Being a feminist is not making other women feel bad for their choices
The definition of feminism, in its simplest form, is the belief that men and women should have equal rights and opportunities. If you believe this, then you have no right to throw shade at other women because you don't admire their "life choices."
I consider myself a feminist. I would even go so far as to say I'm a raging feminist. I believe in the political, economic and social equality of the sexes. I'm raising my kids to treat all people equally and that they can be anything they want to be, regardless of their gender. Which is why I get super bummed out when I see women judging other women for the life choices they have made.
In my opinion, the very antithesis of feminism is deciding another woman cannot label herself as a feminist.
Yesterday I wrote about a Batman shirt Walmart was carrying that proclaimed the wearer was "Training to be Batman's wife." I thought the shirt sent the wrong message to young girls, which was to aspire not to Be the Batman, but to be his spouse.
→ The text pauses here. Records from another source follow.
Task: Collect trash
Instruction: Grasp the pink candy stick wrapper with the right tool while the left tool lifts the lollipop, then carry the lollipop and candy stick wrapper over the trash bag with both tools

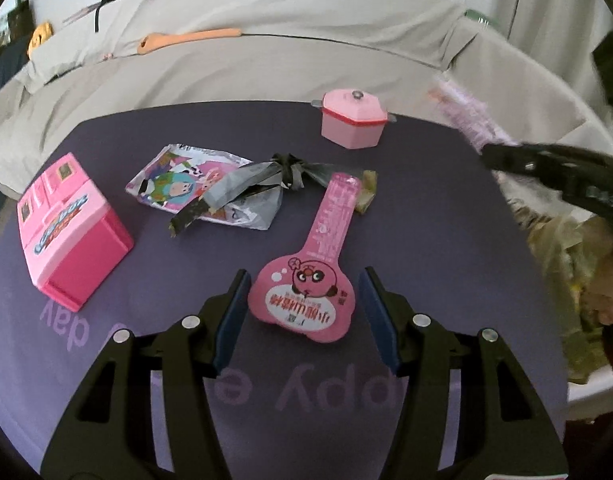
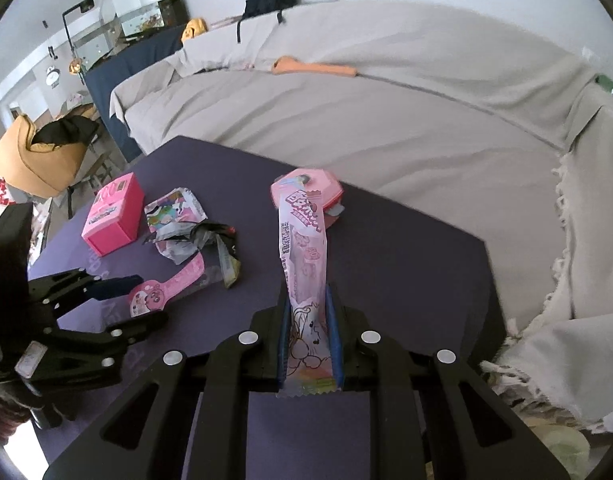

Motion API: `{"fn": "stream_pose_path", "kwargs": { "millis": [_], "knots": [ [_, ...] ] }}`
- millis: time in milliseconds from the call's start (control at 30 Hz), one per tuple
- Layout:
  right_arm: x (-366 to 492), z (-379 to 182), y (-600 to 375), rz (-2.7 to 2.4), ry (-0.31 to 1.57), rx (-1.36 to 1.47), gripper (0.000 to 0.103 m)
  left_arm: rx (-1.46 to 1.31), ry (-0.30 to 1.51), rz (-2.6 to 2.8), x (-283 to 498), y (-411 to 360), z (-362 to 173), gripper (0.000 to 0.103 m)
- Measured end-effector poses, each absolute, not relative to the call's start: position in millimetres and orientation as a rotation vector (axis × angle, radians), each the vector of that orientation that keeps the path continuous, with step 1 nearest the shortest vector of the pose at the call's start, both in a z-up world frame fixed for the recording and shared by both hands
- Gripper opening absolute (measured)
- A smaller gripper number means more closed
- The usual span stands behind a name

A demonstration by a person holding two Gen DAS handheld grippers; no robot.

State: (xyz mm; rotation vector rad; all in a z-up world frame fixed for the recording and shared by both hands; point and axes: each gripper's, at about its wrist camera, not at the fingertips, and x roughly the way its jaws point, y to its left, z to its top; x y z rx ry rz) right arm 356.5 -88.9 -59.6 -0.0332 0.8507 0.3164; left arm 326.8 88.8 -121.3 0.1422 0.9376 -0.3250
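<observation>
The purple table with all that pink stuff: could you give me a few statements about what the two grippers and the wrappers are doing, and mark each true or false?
1. The right gripper is clamped on a long pink wrapper. True.
2. The left gripper already grips the spoon-shaped pink wrapper. False: its jaws stand open on either side, not touching it.
3. The pink toy pot has its lid on. True.
4. The cartoon foil packet lies inside the pink toy box. False: it lies on the purple table beside the box.
5. A crumpled grey wrapper lies partly on the foil packet. True.
</observation>
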Motion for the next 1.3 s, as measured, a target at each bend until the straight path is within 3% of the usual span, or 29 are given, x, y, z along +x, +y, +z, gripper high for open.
{"fn": "stream_pose_path", "kwargs": {
  "millis": [300, 833, 1300],
  "knots": [
    [337, -56, -93, 0.312, 0.825, -0.04, 0.017, 0.121, 0.939, -0.29, 322, 91, -112, 0.049],
    [258, 1, -95, 0.324, 0.717, -0.058, 0.017, -0.026, 0.755, -0.277, 231, 112, -24, 0.049],
    [164, 55, -169, 0.213, 0.58, -0.015, 0.017, -0.031, 0.592, -0.367, 159, 52, 39, 0.049]
  ]
}}
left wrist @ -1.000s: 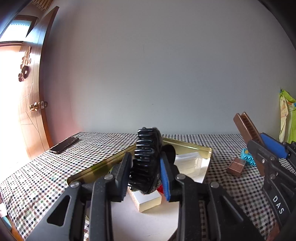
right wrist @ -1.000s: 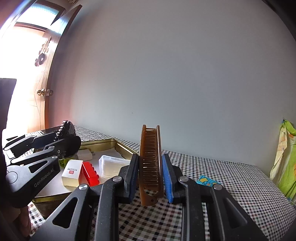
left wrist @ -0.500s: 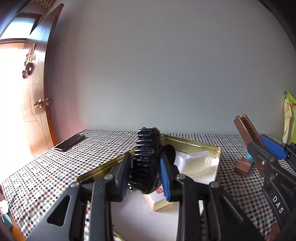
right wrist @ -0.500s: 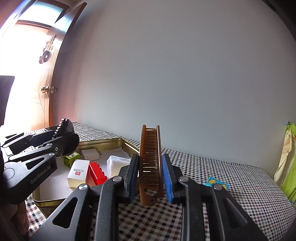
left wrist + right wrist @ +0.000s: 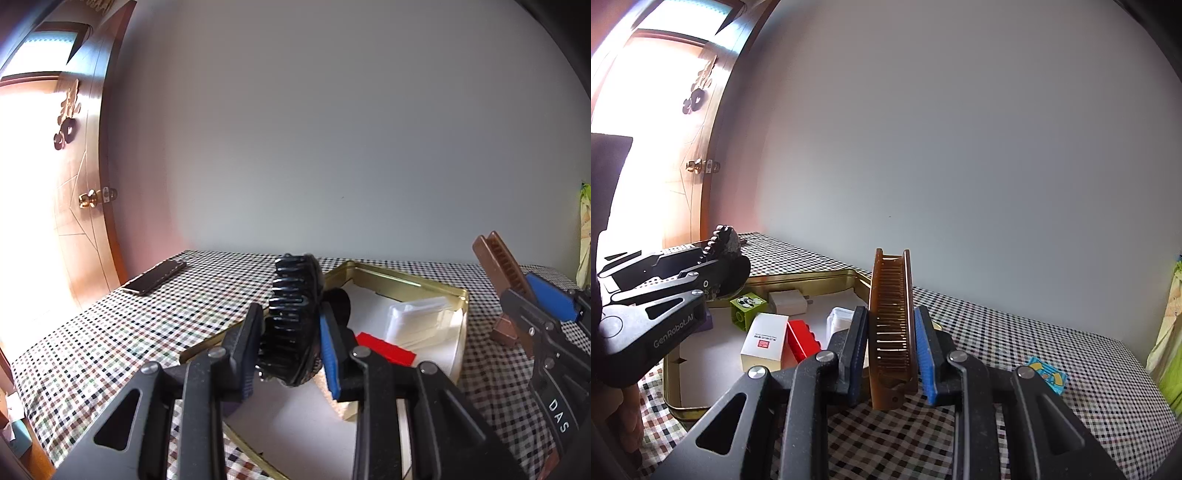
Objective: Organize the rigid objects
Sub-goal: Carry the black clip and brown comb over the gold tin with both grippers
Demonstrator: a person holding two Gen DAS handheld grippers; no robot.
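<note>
My left gripper (image 5: 291, 332) is shut on a black hair brush (image 5: 291, 314), held upright above the near part of a gold metal tray (image 5: 413, 282). It also shows in the right wrist view (image 5: 716, 273) at the left. My right gripper (image 5: 892, 343) is shut on a brown comb (image 5: 892, 314), held upright above the checked tablecloth just right of the tray (image 5: 798, 277). The comb shows at the right in the left wrist view (image 5: 498, 262).
In the tray lie a white box (image 5: 764, 341), a red brick (image 5: 803, 339), a green block (image 5: 748, 306), a white plug (image 5: 788, 301) and a clear case (image 5: 421, 321). A blue tile (image 5: 1047, 374), a brown block (image 5: 504, 330) and a phone (image 5: 155, 277) lie on the tablecloth.
Both grippers have drifted a little to the left over the table with their loads. The tray's contents show further right in both views. Both grips are unchanged.
</note>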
We can all agree that kids are impressionable. Our daughters are constantly inundated with messages that they are less than simply because of their gender. Women still make less than 77 cents on the dollar than men do. We have a long way to go toward equality. And in response to this article, a reader left a message on our Facebook page that gave me pause.
One of the reasons those of us who live in America are lucky to do so is because we have a lot of freedom. As women, we can choose to pursue a career or stay at home and raise a family. I think moms who teach their daughters that they have these choices are raising them in a feminist way. We don't live in Saudi Arabia, where a woman's choices are severely limited. If a woman decides she wants to stay home and raise a family and is doing so not because someone is making her, then she is no less a feminist than a woman who decides to choose a different path. It's just that simple.
Yesterday Annie Lennox made the statement that she feels Beyoncé is using the term "feminist" wrongly and that she has no idea what being a feminist means. In Beyoncé's 2013 hit "Flawless," she samples from a TED Talk by Nigerian-born Chimamanda Ngozi Adichie, in which Adichie says, "Feminist: the person who believes in the social, political and economic equality of the sexes."I think Beyoncé gets feminism. She is no less a feminist because of what she wears onstage than Lennox is because she chose to dress in men's Savile Row suits when she performed.
I found my own personal feminist ideals when I was raising babies and not working outside the home. I didn't feel like I was less of a feminist, because at that time I felt the most important job was being around when my kids were little. It was a choice I made, and even though my spouse would have supported me regardless, I made the decision based on what was best for me and my children. That's feminism. Feminism is the fact that I had the freedom to make this choice for myself. And some women may work outside the home, either because they want to or because they have to. This doesn't make them any less of a feminist either.
To me it's exciting that feminism is trending in the news, that Emma Watson is delivering powerful speeches to the U.N. about the equality of the sexes and that Taylor Swift is giving quotes to news agencies applauding this speech. When I was young and exploring my own views on feminism, I didn't have celebrities to look up to like this. And I believe, as a feminist, there is room for anyone at the table who believes in the social, political and economic equality of the sexes. Whether they are a brain surgeon or a stay-at-home mom. Or Beyoncé.